The sea, this beautiful blue friend, pal, leader, teacher, comrade, guardian and punisher is best seen where pedestrian part of Njegoševa Street ends, where Gradstka kafana terrace opens the sea view of blue Adriatic see whose soul between Arza and Prevlaka goes into Boka and stays there forever just like this beautiful bay remains to be a part of soul and identity of everyone who has been here and felt this iodized air mixed with fresh and proud hills of Montenegro and Herzegovina, culture and pride of Boka’s sailors and fishermen, air that forms personality and which can only be described as a spirit of freedom. Here, in this crucial part, as you turn eastward, you will see where Njegoševa Street comes from, you will see Lovćen. You will see it in its grandeur, freely, proudly and spitefully but also visionary rising above Boka and showing us the place from which Rade Tomo’s had come from and where he came back to rest eternally. And just like that, although unofficially, it could be said that Aleksa Šantic, admiring the beauty of Boka dedicated great Njegoš and Lovćen his poem Boka in 1906 saying that the greatest Montenegrin son rests there and that it is a place from where freedom will start and its victorious strength will be carried by eagles over entire country from hills to the sea during their cruising over unending blueness colored by wounded hands from which bondages were removed.

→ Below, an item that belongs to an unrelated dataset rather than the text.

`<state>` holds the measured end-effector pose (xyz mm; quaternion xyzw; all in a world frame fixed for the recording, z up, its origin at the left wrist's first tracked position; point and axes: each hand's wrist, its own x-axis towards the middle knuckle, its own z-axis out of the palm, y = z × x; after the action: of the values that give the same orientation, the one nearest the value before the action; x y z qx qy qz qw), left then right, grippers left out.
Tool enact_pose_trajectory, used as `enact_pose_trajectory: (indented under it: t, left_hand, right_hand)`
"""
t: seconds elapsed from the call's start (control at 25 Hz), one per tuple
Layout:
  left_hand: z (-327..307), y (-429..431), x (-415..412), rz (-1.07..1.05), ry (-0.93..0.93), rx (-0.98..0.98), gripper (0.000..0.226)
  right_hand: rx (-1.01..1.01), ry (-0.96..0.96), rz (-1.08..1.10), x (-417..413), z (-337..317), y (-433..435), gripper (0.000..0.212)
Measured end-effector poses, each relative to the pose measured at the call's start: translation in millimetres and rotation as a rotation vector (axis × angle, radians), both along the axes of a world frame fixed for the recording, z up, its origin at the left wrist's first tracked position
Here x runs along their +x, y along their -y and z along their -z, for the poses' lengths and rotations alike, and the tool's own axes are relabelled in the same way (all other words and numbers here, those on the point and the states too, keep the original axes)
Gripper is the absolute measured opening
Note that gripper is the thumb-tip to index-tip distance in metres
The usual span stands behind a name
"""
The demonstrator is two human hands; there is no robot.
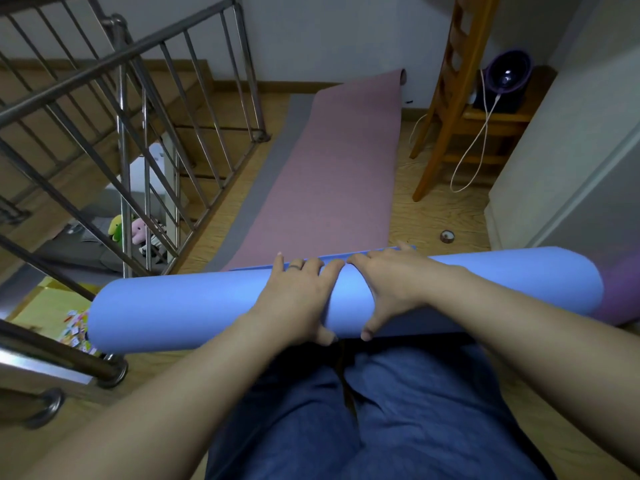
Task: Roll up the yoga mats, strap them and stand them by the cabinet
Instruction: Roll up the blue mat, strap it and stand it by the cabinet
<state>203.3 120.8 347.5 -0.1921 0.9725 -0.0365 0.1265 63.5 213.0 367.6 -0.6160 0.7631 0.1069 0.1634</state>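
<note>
Gripping the thick, rolled light-blue foam yoga mat (173, 313) at its middle, the left hand (298, 299) and right hand (391, 289) sit side by side, fingers curved over the top and thumbs hooked on the near side. The roll lies crosswise just past the person's blue-trousered knees (415, 410). Beyond it a long pink yoga mat (332, 174) lies flat, overlapping a grey mat (273, 168) on the wooden floor (443, 209). A metal stair railing (121, 133) stands left and a wooden chair (446, 98) far right.
</note>
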Motion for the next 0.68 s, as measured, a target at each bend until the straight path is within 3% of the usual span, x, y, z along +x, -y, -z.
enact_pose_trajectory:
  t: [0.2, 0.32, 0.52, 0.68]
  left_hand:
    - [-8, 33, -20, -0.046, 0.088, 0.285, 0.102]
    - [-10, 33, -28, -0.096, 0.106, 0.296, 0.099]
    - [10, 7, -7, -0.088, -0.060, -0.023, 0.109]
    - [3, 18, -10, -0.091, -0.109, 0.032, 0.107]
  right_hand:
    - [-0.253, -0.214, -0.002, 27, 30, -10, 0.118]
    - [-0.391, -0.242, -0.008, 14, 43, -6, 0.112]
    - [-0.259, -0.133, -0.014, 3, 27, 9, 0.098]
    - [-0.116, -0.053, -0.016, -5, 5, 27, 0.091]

Celebration of golden Liberation day, as Šantić called it, is best carried by geniuses in whose honor people make nests as well as those who gain immortality by dedicating a part of their towns to these grand figures.
And just like Njegoš, above mentioned Ivo Andriš as well as Aleksa Šantić, Kostić, Raičković, Džumhur, Dado, Lubarda, Tošković, Stanić, many more great artistic figures also studied, created, lived and walked along Njegoševa Street or around it.
And all of them have a toponym denoting their names but there is only one town’s backbone. Only one street is Njegoš’s – Njegoševa Street.